Many early studies confirmed that the vagina is rich in glycogen, with some strains of Lactobacillus capable of directly fermenting glycogen, and increasing the vaginal acidity (17,18). Gardner and Dukes (19) defined a new entity that they felt accounted for almost all cases of what was then called nonspecific vaginitis. The single facultative organism isolated was named Hemophilus vaginalis. Until 1980 the term Hemophilus was popular until Greenwood and Pickett summarized all the bacteriologic evidence and showed that it belonged to neither genus but in fact represented a new genus not previously described (20). In honor of its principle discoverer Herman L. Gardner, they officially titled the organism Gardnerella vaginalis.
Amsel, Totten, Spiegel, Chen, Eschenbach, and Holmes proposed criteria for diagnosis of nonspecific vaginitis and confirmed the existence of nonspecific vaginitis as a clinical entity (21). In 1984, Mardh showed that neither Gardnerella nor Mobiluncus alone, inoculated into the vagina, were capable of producing the clinical disease (1). Only when both organisms were present did the classic group of findings result. This subsequently led to the development of the concept of vaginosis. In 1984, Westrom, Evaldson, Holmes, Meijden, Rylander, and Fredriksson suggested the current term bacterial vaginosis and defined it as “a replacement of the lactobacilli of the vagina by characteristic groups of bacteria accompanied by changed properties of the vaginal fluid” (22, p. 260). Cibley and Cibley reported that the clinical entity known as Doderlein's cytolysis was actually a misnomer because it referred only to the Doderlein species of lactobacillus, and over 80 different species of the lactobacillus species had been described (11). They felt that Cytolytic Vaginosis was a more accurate term for the condition.

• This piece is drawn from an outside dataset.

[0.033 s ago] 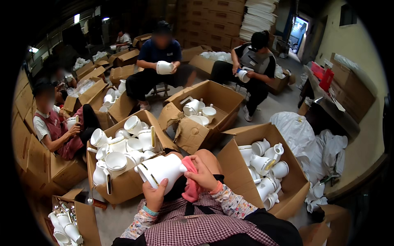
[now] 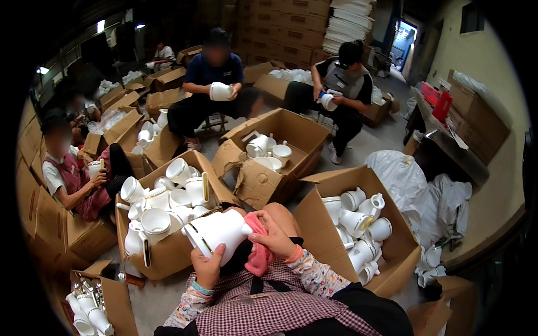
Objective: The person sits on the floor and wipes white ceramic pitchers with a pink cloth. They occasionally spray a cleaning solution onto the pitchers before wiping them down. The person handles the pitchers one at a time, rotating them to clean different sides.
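My left hand [image 2: 208, 263] grips a white ceramic vessel [image 2: 216, 232] by its wide, banded lower end, which is tipped toward the left over my lap. My right hand [image 2: 266, 235] is closed on a pink cloth [image 2: 259, 257] held against the small white knob or spout at the vessel's right end. A checked apron [image 2: 291, 313] covers my lap beneath them.
Cardboard boxes of white ceramic pieces stand ahead-left [image 2: 138, 260], ahead-right [image 2: 305, 224], centre [image 2: 302, 129] and lower left [image 2: 117, 297]. Three seated people [image 2: 207, 73], [image 2: 350, 84], [image 2: 67, 179] handle similar pieces; others are farther back. Plastic sacks [image 2: 392, 173] and a bench [image 2: 451, 157] are at the right.
The whole view has shifted slightly. My hands, the white vessel and the pink cloth look almost the same as in the earlier frame.
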A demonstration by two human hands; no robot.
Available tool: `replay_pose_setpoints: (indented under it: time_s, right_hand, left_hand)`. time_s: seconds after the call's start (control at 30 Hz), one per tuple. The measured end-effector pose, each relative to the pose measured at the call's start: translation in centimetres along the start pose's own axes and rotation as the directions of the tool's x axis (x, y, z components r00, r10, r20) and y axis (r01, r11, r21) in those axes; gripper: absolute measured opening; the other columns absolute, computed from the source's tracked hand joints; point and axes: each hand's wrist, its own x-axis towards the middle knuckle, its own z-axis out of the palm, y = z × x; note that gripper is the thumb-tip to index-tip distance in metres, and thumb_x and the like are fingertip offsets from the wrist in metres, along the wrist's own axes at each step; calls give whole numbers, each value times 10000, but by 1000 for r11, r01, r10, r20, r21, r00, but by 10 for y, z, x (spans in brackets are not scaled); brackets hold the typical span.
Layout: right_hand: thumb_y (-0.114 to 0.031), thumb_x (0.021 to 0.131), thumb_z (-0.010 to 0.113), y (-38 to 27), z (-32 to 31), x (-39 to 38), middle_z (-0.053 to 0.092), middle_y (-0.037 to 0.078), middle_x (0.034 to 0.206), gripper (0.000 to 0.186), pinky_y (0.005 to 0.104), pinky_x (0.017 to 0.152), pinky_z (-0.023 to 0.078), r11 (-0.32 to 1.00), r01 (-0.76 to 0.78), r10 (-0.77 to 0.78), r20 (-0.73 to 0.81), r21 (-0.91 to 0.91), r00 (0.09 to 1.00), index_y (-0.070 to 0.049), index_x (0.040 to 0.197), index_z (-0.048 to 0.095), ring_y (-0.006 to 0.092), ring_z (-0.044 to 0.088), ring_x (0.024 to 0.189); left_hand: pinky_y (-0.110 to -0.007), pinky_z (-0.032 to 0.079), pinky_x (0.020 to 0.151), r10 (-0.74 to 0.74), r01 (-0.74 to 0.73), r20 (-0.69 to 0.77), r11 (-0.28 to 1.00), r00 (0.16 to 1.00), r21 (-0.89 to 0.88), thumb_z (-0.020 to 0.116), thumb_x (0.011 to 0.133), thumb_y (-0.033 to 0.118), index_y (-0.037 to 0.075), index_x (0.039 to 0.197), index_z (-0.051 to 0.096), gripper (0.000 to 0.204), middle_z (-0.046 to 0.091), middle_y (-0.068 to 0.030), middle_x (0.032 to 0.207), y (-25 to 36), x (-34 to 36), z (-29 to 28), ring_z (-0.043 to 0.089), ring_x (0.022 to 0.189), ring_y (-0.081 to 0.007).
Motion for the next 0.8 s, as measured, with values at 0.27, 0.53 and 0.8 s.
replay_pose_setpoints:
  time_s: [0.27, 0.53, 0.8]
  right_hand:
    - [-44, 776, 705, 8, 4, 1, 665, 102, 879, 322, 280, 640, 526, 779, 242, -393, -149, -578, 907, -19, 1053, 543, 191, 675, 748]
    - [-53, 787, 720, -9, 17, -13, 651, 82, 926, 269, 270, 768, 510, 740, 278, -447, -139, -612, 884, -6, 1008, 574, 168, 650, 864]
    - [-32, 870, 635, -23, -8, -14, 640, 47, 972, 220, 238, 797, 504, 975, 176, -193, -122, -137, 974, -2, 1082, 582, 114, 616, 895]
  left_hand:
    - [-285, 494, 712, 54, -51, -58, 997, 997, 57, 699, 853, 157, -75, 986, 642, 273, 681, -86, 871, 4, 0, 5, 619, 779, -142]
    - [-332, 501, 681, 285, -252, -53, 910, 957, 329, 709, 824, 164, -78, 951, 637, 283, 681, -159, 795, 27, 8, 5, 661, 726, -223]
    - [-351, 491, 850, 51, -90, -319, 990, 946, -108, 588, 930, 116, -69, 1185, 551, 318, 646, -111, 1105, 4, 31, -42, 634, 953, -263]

Few reports regarding Leptothrix (Lactobacillosis) have appeared in the literature. Kaufmann and Faro (1994) described the organisms as gram-positive anaerobic rods that are longer than lactobacilli yet shorter than the filaments of Candida (8). They are also nonbranching, segmented, filamentous bacteria. Feo and Dellette placed them in the genus of Lactobacillus primarily because of their cultural and biochemical properties (23). Horowitz, Mardh, Nagy, and Rank published a study that suggested long serpiginous rods detected in their patients were anaerobic lactobacilli (24). In healthy women, vaginal lactobacilli are between 5 and 15 microns in length, whereas the lactobacilli in the Horowitz et al.'s study ranged between 40 and 75 microns in length (24). The cause of this morphologic transformation is unknown but it is known to cause vaginal discharge and possibly discomfort.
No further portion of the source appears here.